Directions for this task » Among the records that follow, find the line with "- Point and" and the line with "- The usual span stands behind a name". Set down those lines and all lines between them exactly, without adding anything.

--

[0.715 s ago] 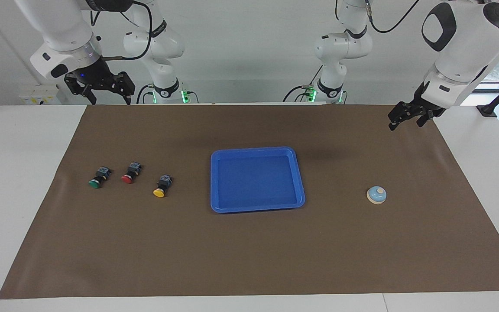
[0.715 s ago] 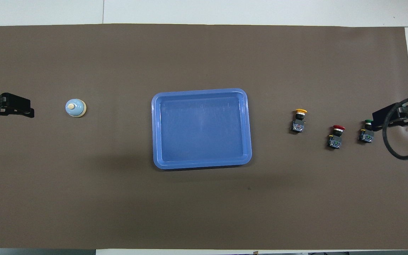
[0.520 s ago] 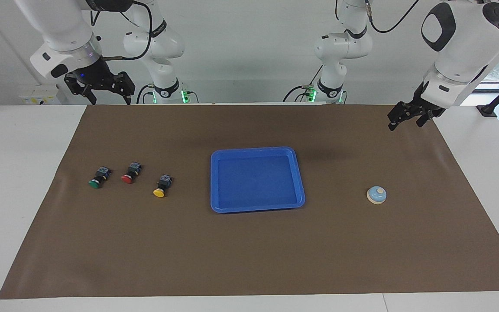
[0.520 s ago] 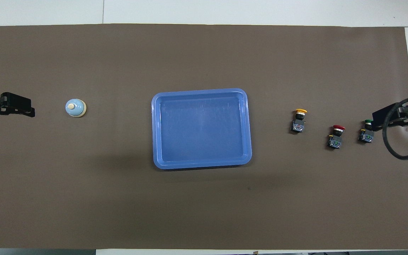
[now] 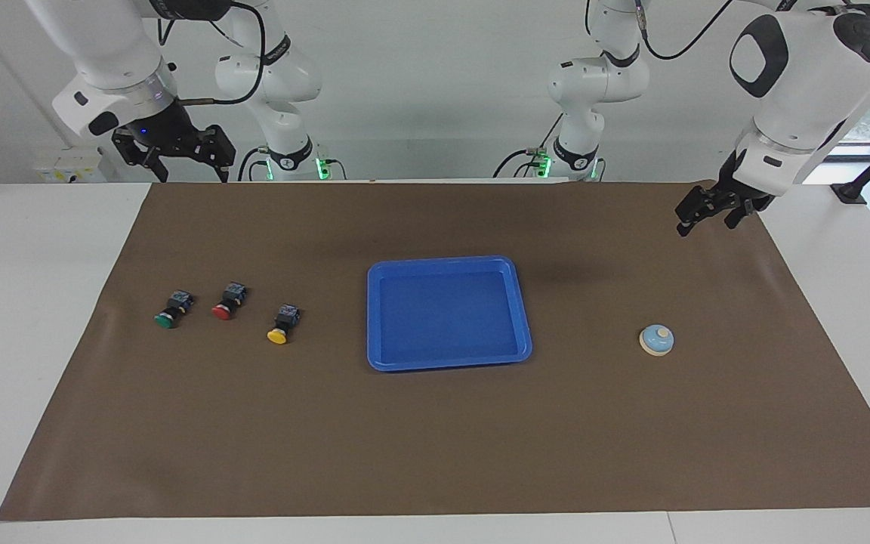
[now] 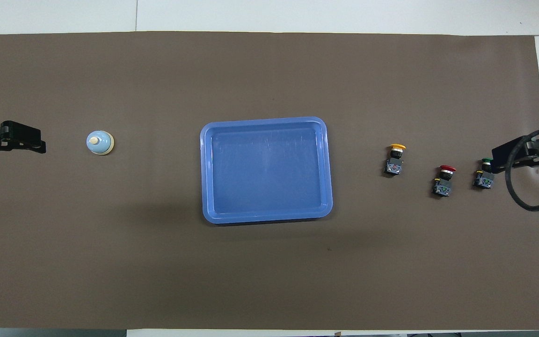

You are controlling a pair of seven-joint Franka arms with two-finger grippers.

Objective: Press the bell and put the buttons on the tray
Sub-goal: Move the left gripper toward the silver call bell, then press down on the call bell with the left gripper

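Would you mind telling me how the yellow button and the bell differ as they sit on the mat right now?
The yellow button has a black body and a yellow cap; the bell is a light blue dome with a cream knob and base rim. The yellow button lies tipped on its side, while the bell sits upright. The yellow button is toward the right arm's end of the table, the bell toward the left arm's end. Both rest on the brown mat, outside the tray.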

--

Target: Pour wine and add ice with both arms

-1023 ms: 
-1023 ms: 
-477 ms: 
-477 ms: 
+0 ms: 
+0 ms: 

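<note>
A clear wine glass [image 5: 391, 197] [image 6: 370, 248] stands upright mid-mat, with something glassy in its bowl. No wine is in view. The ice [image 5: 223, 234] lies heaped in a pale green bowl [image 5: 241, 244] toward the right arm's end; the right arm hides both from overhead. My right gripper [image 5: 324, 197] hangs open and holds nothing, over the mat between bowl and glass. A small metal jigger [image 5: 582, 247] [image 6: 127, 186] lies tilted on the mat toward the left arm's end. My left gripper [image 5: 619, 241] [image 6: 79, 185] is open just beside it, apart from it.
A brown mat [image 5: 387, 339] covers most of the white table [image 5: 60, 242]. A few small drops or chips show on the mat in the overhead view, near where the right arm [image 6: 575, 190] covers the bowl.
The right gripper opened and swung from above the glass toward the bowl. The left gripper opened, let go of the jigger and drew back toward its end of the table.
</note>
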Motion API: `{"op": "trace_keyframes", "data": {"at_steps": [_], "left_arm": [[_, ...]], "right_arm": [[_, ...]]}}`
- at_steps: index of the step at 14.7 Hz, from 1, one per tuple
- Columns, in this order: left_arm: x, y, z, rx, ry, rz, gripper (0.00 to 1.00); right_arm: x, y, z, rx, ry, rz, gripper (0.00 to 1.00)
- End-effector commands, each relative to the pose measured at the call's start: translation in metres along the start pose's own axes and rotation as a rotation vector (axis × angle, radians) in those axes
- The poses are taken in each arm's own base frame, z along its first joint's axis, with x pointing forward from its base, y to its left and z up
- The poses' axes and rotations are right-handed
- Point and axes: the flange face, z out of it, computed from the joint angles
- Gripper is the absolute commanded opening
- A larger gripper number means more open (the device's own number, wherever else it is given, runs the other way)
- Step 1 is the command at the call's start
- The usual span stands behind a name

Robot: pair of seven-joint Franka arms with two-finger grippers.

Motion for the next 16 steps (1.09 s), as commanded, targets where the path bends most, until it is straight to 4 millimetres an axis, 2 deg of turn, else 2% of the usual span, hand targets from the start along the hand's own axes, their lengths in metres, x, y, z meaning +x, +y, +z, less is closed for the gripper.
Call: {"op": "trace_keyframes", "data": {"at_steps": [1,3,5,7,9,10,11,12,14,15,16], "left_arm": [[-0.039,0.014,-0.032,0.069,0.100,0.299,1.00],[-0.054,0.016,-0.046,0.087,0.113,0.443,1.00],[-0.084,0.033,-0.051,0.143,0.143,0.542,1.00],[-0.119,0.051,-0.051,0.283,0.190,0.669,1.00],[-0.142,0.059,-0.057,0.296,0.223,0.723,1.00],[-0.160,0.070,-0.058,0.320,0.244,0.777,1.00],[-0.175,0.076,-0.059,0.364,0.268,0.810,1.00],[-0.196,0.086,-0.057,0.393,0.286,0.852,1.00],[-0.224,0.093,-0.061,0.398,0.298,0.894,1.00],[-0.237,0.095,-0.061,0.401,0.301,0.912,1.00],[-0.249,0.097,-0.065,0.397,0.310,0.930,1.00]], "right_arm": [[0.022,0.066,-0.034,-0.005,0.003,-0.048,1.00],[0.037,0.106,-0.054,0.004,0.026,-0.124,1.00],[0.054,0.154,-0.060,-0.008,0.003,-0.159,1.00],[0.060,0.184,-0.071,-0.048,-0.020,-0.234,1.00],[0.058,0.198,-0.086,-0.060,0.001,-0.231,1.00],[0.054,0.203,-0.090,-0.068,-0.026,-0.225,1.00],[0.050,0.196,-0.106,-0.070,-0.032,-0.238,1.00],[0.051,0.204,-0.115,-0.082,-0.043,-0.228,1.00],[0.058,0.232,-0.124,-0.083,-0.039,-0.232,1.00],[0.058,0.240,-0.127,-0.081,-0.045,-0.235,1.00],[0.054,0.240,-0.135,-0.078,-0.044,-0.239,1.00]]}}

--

Answer to this exercise »
- Point and axes: the flange face, z out of it, computed from the joint angles
- Gripper is the absolute commanded opening
- A larger gripper number means more open (the device's own number, wherever else it is given, runs the other way)
- Step 1 is the command at the call's start
- The usual span stands behind a name

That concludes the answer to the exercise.